Wie keine PoC oder Nahhhzis im Tatort? Schwimmen im fast leeren Hallenbad? Alleine Joggen UND Handyempfang? Das ist ja völlig an der Realität vorbei! Nee, belügen kann ich mich selbst.
Aber ich guck eh nicht, hab ja nicht GEZahlt ;-).
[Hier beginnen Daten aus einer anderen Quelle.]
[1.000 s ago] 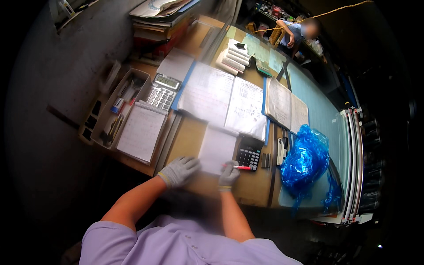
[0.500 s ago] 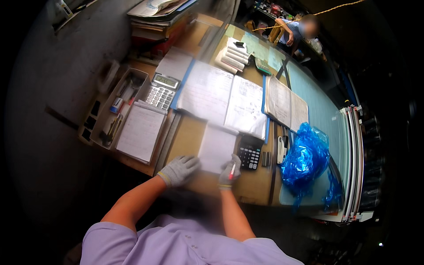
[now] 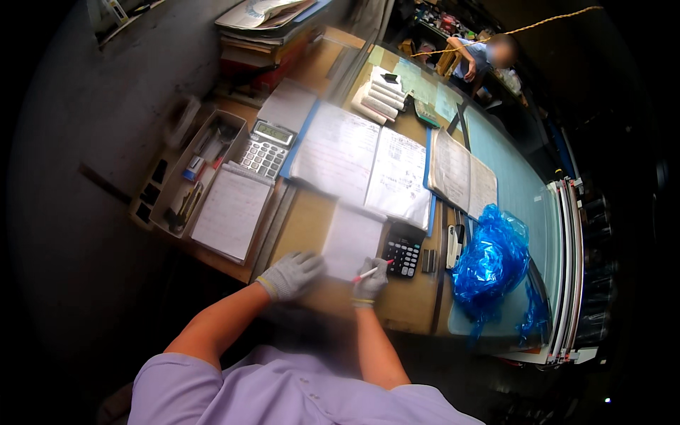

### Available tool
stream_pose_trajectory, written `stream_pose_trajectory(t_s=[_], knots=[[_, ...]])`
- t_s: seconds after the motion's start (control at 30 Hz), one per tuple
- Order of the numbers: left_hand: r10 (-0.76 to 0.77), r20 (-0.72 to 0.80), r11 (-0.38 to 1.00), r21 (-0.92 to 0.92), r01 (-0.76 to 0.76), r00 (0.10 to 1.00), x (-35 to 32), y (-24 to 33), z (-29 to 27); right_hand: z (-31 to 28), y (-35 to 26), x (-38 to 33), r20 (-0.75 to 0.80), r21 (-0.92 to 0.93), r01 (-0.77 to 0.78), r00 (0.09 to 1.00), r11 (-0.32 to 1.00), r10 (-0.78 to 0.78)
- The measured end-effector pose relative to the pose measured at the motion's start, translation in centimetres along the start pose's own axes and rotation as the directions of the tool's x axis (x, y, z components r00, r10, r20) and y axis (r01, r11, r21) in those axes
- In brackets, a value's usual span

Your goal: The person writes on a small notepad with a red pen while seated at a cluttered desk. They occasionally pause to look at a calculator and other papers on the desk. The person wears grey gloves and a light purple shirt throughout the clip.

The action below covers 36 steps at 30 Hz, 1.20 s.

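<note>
My left hand, in a pale grey knitted glove, lies flat on the desk with fingers stretched out. Its fingertips are at the left edge of a blank-looking white sheet. At the sheet's lower right corner my right hand, gloved alike, is closed round a red-and-white pen. The pen lies slantwise across the fingers. Just right of that hand sits a black calculator. Above the sheet, a blue-edged folder of written pages lies spread out.
To the left are a stationery box, a notepad and a silver calculator. A stapler and a crumpled blue plastic bag lie right. Another open folder is farther back. A person sits at the far right.
The pen has swung from nearly upright to a slant in my right hand. My left hand stays in place at the sheet. The whole view has shifted slightly.
</note>
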<state>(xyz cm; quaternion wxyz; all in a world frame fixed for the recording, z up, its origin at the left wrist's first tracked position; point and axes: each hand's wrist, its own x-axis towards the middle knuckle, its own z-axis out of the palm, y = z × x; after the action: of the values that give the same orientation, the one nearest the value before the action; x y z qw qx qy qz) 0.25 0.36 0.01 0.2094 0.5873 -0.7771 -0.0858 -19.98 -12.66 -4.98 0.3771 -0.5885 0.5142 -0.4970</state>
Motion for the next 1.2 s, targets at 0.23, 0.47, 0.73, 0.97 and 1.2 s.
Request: stream_pose_trajectory(t_s=[0.23,0.47,0.73,0.97,1.2], knots=[[-0.002,-0.011,1.0,0.013,0.002,1.0,0.0,-0.2,0.3,-0.1,-2.1,0.2,-0.001,-0.209,0.172,0.984,0.963,-0.176],[0.014,-0.004,1.0,0.01,-0.014,1.0,0.4,-0.1,-0.3,-0.2,-1.9,0.2,-0.007,-0.237,0.043,0.999,0.971,-0.046],[0.001,-0.007,0.999,-0.032,-0.001,1.0,0.2,-0.2,-0.1,0.1,-2.3,0.4,-0.007,-0.253,0.195,0.979,0.948,-0.203],[0.005,-0.011,1.0,-0.025,-0.005,1.0,0.2,0.2,-0.5,-0.1,-2.2,0.0,-0.022,-0.206,0.103,0.994,0.973,-0.11],[0.003,-0.027,0.999,-0.037,-0.004,1.0,0.2,0.1,-0.2,-0.4,-1.0,0.1,0.0,-0.222,0.096,0.995,0.97,-0.098]])
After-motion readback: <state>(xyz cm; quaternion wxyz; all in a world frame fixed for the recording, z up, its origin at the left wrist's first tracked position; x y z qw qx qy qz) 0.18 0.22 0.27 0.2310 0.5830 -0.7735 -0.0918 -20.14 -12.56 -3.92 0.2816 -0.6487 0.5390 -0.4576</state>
old man from black forrest
7 Monate her

„Sollten wir nicht lernen zu teilen?“ Die Regisseurin hat leider vergessen, daß wir mittlerweile gut die Hälfte unseres erarbeiteten Einkommens mit Versorgungssuchenden, Arbeitsvermeidenden und Staatszerstörenden teilen. Filme solcher Regisseurinnen schau ich mir auch ohne Holzhammer-Erziehung leider nicht an.

StefanB
7 Monate her

Von wegen kein Schul- und Belehrungsfernsehen: Das war verkappte Anti-Gold-Propaganda gegen die einzige, noch anonyme Fluchtmöglichkeit vor dem Räuber Staat. Das eine aus Zwangsgebühren finanzierte Regisseurin Gold mit Gier gleichsetzt und die Zwangsgebührenzahler zum zwangsweisen Teilen auffordert, ist strukturell linksgrün.
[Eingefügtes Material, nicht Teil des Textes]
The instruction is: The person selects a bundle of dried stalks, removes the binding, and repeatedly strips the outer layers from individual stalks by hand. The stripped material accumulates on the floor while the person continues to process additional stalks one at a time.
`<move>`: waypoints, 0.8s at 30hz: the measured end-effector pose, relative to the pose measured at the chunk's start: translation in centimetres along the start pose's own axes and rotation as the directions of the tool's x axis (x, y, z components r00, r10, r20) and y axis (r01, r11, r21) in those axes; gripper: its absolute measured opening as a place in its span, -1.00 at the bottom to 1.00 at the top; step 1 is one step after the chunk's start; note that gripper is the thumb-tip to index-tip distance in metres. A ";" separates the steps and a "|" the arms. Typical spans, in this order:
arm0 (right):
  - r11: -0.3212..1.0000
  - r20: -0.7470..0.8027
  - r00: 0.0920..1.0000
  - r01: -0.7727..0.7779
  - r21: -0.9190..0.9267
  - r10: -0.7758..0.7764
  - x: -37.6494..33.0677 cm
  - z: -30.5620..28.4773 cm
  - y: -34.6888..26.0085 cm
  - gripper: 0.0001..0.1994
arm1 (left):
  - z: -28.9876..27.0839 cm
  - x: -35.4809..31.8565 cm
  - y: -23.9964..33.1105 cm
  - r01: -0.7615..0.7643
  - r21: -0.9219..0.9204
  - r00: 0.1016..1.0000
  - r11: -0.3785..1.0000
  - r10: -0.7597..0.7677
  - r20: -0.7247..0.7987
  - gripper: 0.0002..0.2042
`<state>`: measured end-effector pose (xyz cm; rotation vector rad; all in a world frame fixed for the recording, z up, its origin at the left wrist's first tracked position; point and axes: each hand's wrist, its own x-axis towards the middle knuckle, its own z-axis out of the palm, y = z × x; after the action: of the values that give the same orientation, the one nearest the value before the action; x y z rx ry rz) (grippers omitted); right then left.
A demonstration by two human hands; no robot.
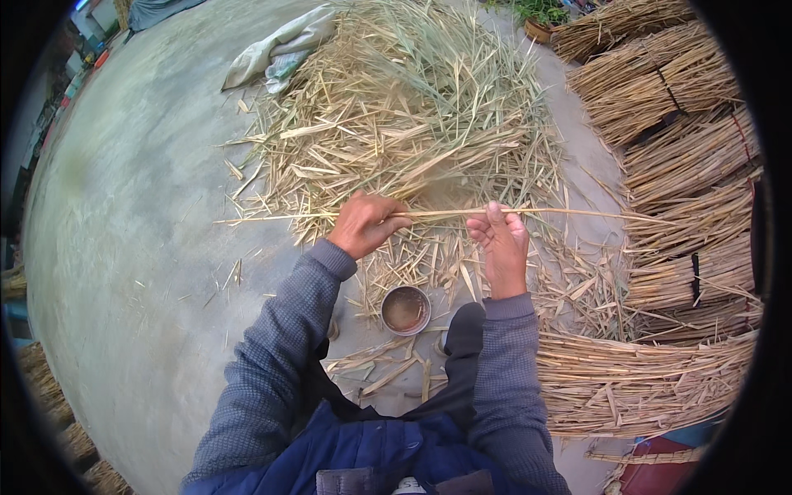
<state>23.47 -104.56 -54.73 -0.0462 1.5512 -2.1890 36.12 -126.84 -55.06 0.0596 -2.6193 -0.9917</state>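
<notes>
The left hand (363,224) has its fingers closed around a long thin reed stalk (437,214) held level above the concrete floor (140,214), while the right hand (500,243) steadies it further along with fingers loosely curled and the stalk resting across their tips. The step in hand looks like stripping the stalk clean, and sliding along it would call for a firm left grip. Below sits a small round metal bowl (406,310), with a heap of husks (412,107) ahead and tied reed bundles (685,148) stacked at right.
</notes>
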 end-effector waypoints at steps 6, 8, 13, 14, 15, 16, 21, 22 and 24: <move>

Disclaimer: Dieser Kommentar ist in Satz 1 nur halbernst gemeint.

Waldorf
7 Monate her

Wähler und Zuschauer und Kunden und Gemeindemitglieder vergraulen ist ziemlich einfach, sie zurückzugewinnen unendlich schwer. Wer sich einmal verraten, verkauft und verars..t fühlt, sich dann umorientiert und an neue Realitäten angepasst hat, den kriegt man nicht mehr ins alte Fahrwasser, ins alte Betrugsschema, Pyramidenspielchen usw. Vertrauen weg, bleibt idR weg. Daran leiden nicht nicht nur Tatort-Macher, sondern ganze Parteien, Kirchen, Gewerkschaften, Handelsstrukturen usw Coronamassnahmen haben viele zu massiven Änderungen ihres Alltages gezwungen, Politik hat sich als Hobbytyrannei erwiesen, die schlechte Tipps gibt, wie Kinder zu impfen, Masken zu tragen, Geschäfte zu schließen, Ungeimpfte auszugrenzen etc pp, zudem wurden Risiken der… Mehr

Last edited 7 Monate her by Waldorf
Klaus Kabel
7 Monate her

Schwimmbäder, in denen keine migrantischen Einmänner die Badegäste vor rechtsextremen Krawallmachern schützen? Alleine joggen, ohne dass der afghanische „Schutzsuchende“ den rechten Vergewaltiger zur Strecke bringt? Ohne Familie, die „Nazi“ ist, weil die Mädchen Zöpfe und Röcke tragen? Und im Pfälzer Wald funktionierender Mobilfunk? Der TATORT wird immer mehr Märchenstunde.

Werner Hueskes
7 Monate her

Wenn das Fehlen der üblichen Ingredienzien schon stille Begeisterung hervorruft, dann gute Nacht! Was mir auffiel: Der Professor Heino Ferch führt durch sein (Wagner!-) Museum und spricht vom Ring DER Nibelungen, wo es doch des DESSEN ist. Wie teuer muss die Produktion eines „Tatorts“ denn sein, daß Drehbuchautoren einfach mal das Lesen des Titel des Werkes, um das es ging („Der Ring des Nibelungen“) zu ermöglichen?